— PROBLEM —
Beginning at the line that contains "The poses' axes" and finishing at the line that contains "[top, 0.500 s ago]", output the data below exactly. Include both end lines and no pictures.

— INFORMATION SHOWN —
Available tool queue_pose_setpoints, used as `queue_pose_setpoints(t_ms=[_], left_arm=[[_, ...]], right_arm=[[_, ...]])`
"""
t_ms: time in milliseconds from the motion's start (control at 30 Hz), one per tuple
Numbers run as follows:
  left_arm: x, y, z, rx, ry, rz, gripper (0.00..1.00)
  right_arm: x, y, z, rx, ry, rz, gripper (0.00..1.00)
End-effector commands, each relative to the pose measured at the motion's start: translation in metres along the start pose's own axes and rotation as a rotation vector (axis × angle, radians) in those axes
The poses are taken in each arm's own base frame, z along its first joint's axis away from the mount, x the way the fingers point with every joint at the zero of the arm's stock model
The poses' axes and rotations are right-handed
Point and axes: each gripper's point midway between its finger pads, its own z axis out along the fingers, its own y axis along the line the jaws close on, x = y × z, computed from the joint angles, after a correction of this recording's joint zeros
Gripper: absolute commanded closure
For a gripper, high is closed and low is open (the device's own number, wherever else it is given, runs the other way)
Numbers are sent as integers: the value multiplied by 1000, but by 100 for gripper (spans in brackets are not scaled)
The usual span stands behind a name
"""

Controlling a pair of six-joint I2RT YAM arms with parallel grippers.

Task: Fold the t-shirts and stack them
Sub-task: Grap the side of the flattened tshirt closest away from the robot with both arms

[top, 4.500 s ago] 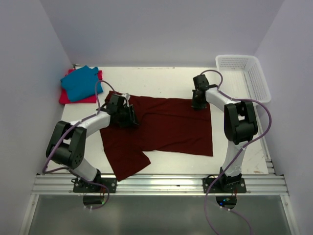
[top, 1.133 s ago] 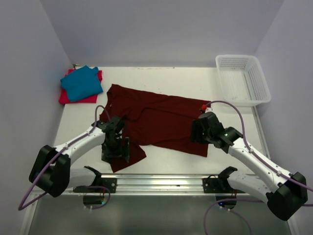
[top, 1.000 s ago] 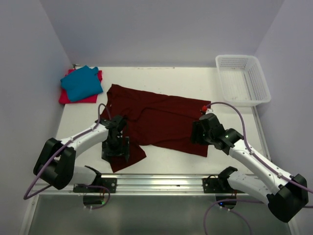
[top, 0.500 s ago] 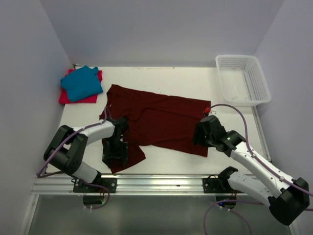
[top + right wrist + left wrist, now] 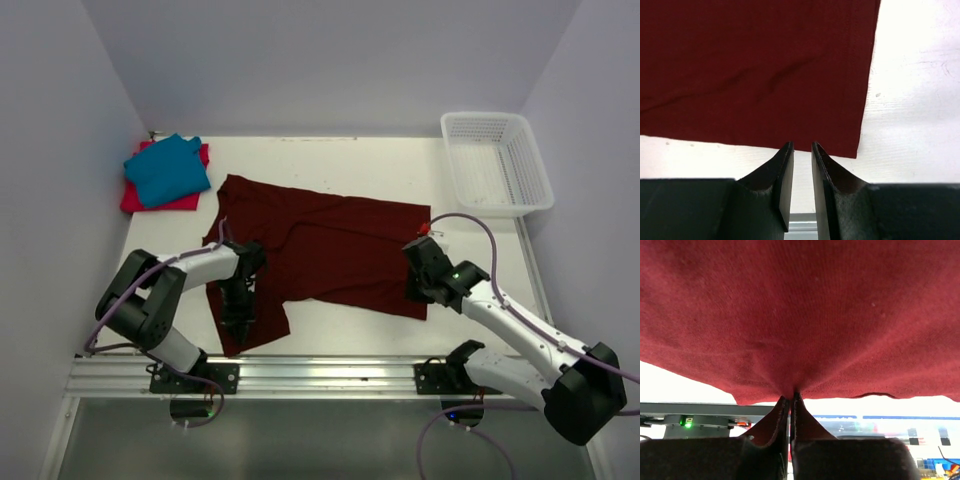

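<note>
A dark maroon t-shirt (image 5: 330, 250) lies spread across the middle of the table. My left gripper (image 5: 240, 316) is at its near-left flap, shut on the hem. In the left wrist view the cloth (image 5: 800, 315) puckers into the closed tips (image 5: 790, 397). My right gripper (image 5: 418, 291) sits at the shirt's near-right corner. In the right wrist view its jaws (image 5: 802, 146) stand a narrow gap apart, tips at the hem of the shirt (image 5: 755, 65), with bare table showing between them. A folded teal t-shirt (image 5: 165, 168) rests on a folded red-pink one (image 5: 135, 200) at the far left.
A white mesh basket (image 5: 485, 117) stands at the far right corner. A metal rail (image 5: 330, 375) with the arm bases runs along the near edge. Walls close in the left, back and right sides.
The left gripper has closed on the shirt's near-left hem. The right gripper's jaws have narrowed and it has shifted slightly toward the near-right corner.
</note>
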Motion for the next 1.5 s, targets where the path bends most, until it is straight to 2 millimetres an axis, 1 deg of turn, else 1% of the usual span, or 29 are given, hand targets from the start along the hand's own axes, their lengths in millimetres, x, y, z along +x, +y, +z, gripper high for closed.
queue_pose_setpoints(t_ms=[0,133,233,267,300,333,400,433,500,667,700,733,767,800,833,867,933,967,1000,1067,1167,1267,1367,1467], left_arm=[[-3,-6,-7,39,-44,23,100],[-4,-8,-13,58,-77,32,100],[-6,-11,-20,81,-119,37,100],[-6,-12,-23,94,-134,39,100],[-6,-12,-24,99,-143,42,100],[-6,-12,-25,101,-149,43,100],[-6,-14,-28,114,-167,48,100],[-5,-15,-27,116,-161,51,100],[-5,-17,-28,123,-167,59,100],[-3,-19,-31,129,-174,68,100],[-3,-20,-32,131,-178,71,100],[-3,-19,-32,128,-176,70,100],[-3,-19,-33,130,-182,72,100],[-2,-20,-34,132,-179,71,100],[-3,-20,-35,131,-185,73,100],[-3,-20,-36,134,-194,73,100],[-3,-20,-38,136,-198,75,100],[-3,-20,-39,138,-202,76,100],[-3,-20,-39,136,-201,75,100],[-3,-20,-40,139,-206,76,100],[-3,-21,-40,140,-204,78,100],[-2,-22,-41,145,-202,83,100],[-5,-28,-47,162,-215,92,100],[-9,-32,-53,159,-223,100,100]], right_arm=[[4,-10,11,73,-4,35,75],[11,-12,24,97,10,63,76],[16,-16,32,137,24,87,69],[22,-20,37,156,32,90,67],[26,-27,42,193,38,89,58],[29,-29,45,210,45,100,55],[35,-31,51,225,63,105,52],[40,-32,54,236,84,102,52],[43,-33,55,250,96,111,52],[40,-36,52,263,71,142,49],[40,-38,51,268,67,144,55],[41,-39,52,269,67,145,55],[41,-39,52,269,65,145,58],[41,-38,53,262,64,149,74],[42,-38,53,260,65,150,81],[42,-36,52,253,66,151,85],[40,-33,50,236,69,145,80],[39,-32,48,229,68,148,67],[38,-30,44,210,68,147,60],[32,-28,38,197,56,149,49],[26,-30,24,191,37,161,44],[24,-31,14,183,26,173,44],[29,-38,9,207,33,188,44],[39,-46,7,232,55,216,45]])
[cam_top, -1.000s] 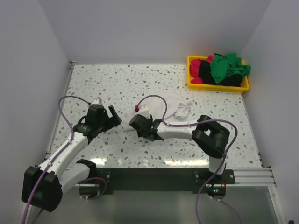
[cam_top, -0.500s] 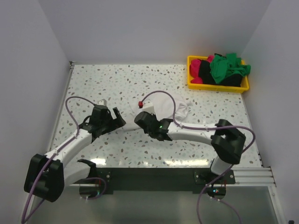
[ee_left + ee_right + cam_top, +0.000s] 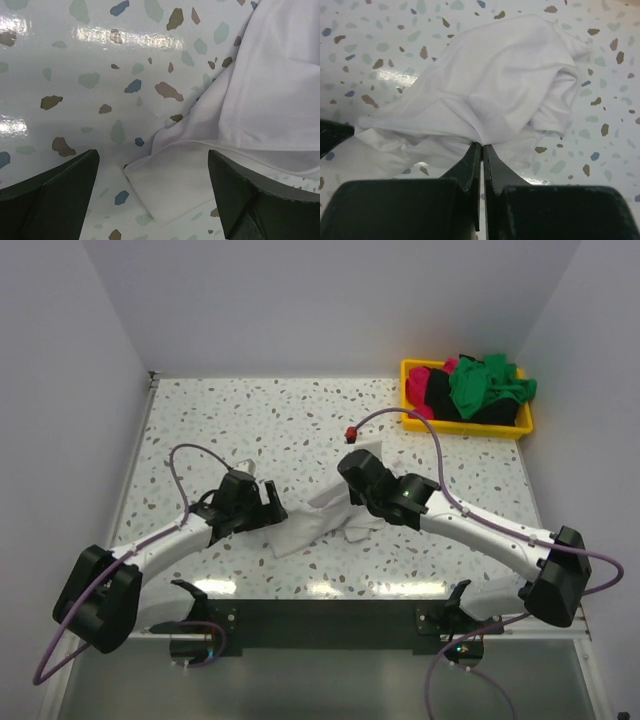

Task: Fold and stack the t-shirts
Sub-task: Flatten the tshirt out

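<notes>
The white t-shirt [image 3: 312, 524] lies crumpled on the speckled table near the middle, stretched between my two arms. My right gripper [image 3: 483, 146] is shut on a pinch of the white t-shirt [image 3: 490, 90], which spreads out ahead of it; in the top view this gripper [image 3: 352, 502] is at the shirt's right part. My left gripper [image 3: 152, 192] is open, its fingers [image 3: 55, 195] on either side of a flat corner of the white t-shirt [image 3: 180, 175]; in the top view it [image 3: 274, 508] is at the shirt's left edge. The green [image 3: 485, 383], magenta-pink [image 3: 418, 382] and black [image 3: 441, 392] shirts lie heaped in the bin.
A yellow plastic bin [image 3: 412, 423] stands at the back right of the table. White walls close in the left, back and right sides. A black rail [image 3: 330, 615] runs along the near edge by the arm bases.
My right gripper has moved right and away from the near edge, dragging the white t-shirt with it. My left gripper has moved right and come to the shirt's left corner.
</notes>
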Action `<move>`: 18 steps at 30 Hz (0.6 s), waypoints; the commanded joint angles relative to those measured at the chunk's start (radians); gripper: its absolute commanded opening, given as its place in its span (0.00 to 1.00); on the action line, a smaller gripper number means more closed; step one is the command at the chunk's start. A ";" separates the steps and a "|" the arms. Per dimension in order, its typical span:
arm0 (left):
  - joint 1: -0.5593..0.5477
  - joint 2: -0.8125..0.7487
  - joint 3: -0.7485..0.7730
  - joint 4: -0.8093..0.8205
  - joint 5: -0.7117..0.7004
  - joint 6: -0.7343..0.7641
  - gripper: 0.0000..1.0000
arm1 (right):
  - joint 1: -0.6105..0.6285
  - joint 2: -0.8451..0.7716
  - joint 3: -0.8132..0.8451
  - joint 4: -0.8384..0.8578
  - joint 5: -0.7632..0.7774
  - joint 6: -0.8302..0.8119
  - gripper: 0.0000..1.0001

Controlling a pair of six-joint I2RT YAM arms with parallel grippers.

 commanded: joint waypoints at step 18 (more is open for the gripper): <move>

— THE COMPLETED TASK —
The poses' axes and rotations are right-handed
Point and axes: each gripper's point midway between its finger pads, its own z axis out along the fingers, its own y axis along the line the jaws close on, x = y × z, computed from the joint angles, after a correction of this recording's joint zeros
Gripper: absolute commanded closure
For a gripper, high is closed and low is open (the device's own number, wherever else it is given, runs the other way)
Numbers are sent as integers: the value multiplied by 1000, but by 100 for gripper (spans in brackets are not scaled)
The usual span stands behind a name
"""

Controlling a pair of six-joint I2RT YAM arms with parallel grippers.

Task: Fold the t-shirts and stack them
Sub-task: Grap the side of the flattened tshirt closest away from the robot with both arms

[top, 4.500 s ago] 
[top, 1.133 s ago] 
[top, 1.000 s ago] 
[top, 0.500 s ago] 

This concludes the response.